Dell computer has officially opened what it calls its largest, most advanced manufacturing plant in North Carolina, a move meant to underscore the company’s commitment to operating in the United States but one that has already created its share of controversy.
Dell opened the 750,000-square-foot facility in Winston-Salem, N.C. yesterday, bringing to three the total number of manufacturing plants the company operates on U.S. soil. The plant opened with 300 employees, a number expected to grow to 700 within a year and 1,500 within five years.
The world’s largest PC maker said it spent more than US$100 million on the plant, where OptiPlex and Dimension desktop systems will be produced.
But the project could get substantially expensive if a lawsuit filed by area companies against the state and local tax breaks that Dell received is successful. Dell won nearly $300 million worth of short- and long-term tax givebacks as incentives to bring the company to North Carolina.
The state of North Carolina gave Dell some $242 million in incentives — a record for any single project — while another $37 million was kicked in by the city and county where the plant is located.
That suit was filed by the North Carolina Institute for Constitutional Law (NCICL) on behalf of several small business owners. Robert F. Orr, Executive Director of the institute and a former justice of the state’s supreme court, said the group wants a court to weigh in on the constitutionality of the tax breaks given.
“Our organization and these plaintiffs strongly support encouraging a robust business climate in N.C. that results in good jobs for its citizens,” Orr said. “However, the current practice neither conforms to established constitutional restraints nor does it meet the test of sound public policy. States and local governments are being played off one another resulting in loss of tax revenue.”
Dell also emphasized that it would become a key part of the local community, donating the first systems that were built in test production runs to a local technology museum and local governments.
In cutting the ribbon on the plant — which happened less than a year after it announced it had selected the North Carolina site — Dell underscored the company’s commitment to the U.S., noting that it also has manufacturing capabilities in Central Texas and Middle Tennessee.
Dell also recently opened new customer contact and distribution facilities in Oklahoma and Ohio, and has increased employment at other facilities. Overall, Dell employment in the U.S. has grown more than 20 percent since 2002, the company said.

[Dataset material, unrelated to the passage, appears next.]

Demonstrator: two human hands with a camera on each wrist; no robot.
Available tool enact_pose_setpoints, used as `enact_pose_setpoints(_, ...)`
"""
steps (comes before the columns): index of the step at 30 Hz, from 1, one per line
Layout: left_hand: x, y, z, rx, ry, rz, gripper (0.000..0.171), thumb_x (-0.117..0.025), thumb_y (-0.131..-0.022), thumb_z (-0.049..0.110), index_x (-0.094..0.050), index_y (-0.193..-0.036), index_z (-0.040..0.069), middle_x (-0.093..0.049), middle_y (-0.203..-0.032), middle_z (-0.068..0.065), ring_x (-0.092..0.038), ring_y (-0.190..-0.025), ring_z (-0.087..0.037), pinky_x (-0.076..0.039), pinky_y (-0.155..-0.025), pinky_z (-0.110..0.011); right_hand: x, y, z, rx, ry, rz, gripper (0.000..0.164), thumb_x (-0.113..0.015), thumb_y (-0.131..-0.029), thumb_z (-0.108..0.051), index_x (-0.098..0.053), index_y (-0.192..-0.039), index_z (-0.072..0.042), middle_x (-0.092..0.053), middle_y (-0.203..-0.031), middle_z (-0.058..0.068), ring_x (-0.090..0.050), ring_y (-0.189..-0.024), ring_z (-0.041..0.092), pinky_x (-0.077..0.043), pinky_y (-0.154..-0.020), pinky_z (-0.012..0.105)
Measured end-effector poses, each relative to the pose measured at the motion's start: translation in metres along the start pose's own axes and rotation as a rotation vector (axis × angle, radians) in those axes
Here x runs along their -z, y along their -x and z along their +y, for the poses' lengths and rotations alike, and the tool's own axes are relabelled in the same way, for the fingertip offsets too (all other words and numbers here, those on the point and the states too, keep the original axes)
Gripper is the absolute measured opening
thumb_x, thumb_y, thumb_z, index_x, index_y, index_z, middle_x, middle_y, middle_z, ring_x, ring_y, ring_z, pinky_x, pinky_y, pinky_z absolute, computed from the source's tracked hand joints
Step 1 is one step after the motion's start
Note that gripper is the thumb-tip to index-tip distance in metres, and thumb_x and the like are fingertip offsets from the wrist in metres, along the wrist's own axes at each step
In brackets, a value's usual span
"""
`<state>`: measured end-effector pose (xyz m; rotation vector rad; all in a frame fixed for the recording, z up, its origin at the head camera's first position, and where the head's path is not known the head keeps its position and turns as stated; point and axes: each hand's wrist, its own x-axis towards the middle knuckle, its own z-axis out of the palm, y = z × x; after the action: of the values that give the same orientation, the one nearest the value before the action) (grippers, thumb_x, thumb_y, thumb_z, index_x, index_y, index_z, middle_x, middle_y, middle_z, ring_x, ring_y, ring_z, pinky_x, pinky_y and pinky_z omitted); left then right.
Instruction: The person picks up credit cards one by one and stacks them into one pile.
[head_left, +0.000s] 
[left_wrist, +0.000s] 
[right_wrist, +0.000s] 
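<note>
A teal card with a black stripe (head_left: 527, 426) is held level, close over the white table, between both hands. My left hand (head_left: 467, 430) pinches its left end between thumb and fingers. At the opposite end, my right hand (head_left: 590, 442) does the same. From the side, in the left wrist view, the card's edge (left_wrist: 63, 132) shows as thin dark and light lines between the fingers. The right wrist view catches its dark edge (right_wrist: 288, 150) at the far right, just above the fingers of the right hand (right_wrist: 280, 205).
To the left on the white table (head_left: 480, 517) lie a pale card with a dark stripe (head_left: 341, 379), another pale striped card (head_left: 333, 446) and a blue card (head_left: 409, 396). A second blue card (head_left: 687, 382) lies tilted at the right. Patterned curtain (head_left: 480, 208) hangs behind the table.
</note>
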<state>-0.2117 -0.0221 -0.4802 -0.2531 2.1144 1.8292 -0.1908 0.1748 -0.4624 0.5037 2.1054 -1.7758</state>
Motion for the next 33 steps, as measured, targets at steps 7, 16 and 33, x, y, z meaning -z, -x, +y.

Those jobs and moves are important because Dell found itself facing criticism from various fronts for its decision to outsource more jobs, especially those in the customer service area, to offshore locations such as India. After fierce backlash from some customers and amid a national debate about what outsourcing meant for U.S. workers, Dell brought more jobs back to the U.S.
That decision may make it more difficult in the long run for Dell to remain competitive, however, since its main competitors now include the likes of Lenovo, the China-based company that bought IBM’s PC line earlier this year.
“Dells’ ability to keep costs low is what got it to the top of the PC industry,” said Gartner analyst Martin Reynolds. “It will need to keep investing and innovating to hold that edge against overseas competitors.”
Dell said by the end of this year, the plant will be capable of churning out a computer every five seconds and at full build-out will be capable of producing “tens of thousands” of new machines a day. It also said the plant includes technology that allows testing to occur along with the assembly of machines.
“Dell’s growth, and the need for our new North Carolina plant, is the result of the direct way we do business and the efficiency, productivity and customer focus of our employees,” said founder and Chairman Michael Dell. “Our manufacturing operations give us a competitive advantage and we’re confident this new plant will add to that.”
In a possible nod to the criticism about the tax breaks, Dell cited information from the Piedmont Triad Partnership showing that seven additional businesses have set up shop in the area in order to provide support services such as logistics and shipping, to the new Dell plant.
Dell’s famously lean and efficient operating model is seen by some analysts coming under increasing pressure. Dell is trying to boost its profits by aiming higher-end units at consumers, including entertainment-heavy computers. It also recently said it would end a longstanding practice of providing free home delivery for personal computer purchases.
In a research note yesterday, Prudential Financial analyst Steven Fortuna said Dell may see revenue take a hit as a result of its new pricing strategy, which eschews bargain-priced machines for those with heftier price tags and fatter profit margins. He added, however, that Dell’s longer-term outlook remains “robust.”